I have well over a decade of experience with Adobe Illustrator, but I find that I do graphic arts work less and less as my professional life takes me deeper into C#. Before I learned C# and before there was a C# language however, I earned an associates degree in multimedia and worked in the industry at a Houston multimedia house for a few years straddling the turn of the millennium. I thought I'd put some of the skills I learned there to use, just for fun, and make myself an original piece of print art. I came up with what is above which I hope you will find tacky in a fun way as opposed to outright offensive. ;) It is a memory of mine from my multimedia days, which, again, lay in the heart of the Rave era. Specifically, this is a hodgepodge of something I recall from Houston's NUMBERS nightclub and a spin on events that came up in retelling the story to a friend soon afterwards. The artwork is completely of vector graphics nested inside of this Adobe Illustrator file. I handed the file to a Speedpro Imaging in Austin. They printed it on a five foot by three foot and change canvas and put grommets along the top. A pole pocket was placed at the bottom edge and I bought a wooden pole at Home Depot to sit inside of it. There used to a program called Adobe Streamline, which Wikipedia suggests is now discontinued, which would attempt to convert raster images into vector images! This too is something of the Rave era. I still have a copy and I used it to turn scribbles I made with sharpies on index cards into vector shapes!

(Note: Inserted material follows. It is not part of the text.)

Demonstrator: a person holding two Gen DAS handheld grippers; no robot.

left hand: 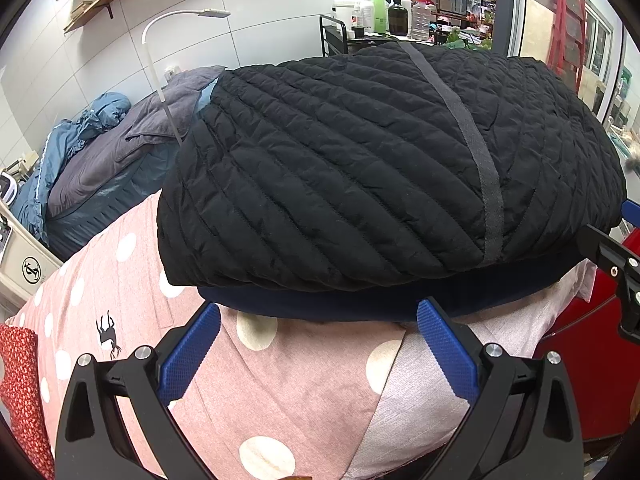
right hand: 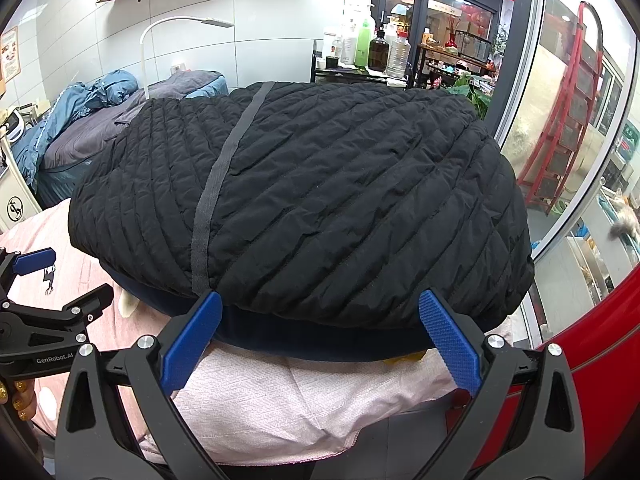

I scanned the index cards on a scanner at a FedEx Office Print & Ship Center, and then used Streamline to get them into .eps format. I then brought them into Adobe Illustrator one at a time and assigned uncoated Pantone colors to them. The outlines converted to shapes not outlines. For example, if one were to draw the letter O, scan it, and then convert it to vector format with Streamline, one would not get a white shape with a black outline. Instead one gets a black shape with no outline and a slightly smaller white shape with no outline sitting on top of it. To make one shape of the two a subtraction operation has to occur. On the other side of that, you nonetheless have a shape and not an outline. This is not a bad thing however as the variations of line width in my sharpie doodles survived the translation into vector format. I made all of the people in the piece the same size when I drew them so the ones that end up farther in the background had to be scaled down and thus the widths of their borders are proportionally smaller than those of individuals closer to the foreground. The way all of the lines look is what I am most proud of. Streamline tries to make shapes based upon colors. A photo of your face will end up sort of becoming a stained glass window. That sort of conversion is pretty worthless. However, black lines on white paper, where there is strong contrast between only two colors, translate well.

 
 

Addendum 9/3/2017: I've grown to hate this piece of art as the pole pocket was too long for the four foot pole I bought at Home Depot. There is no way to buy wooden sticks of various lengths at Home Depot. Maybe I can find a longer pole somewhere. The one of time I used this print shop while I was at Headspring they just furnished a pole but this time they said they would not. That makes me cranky. Does it have to ruin the artwork?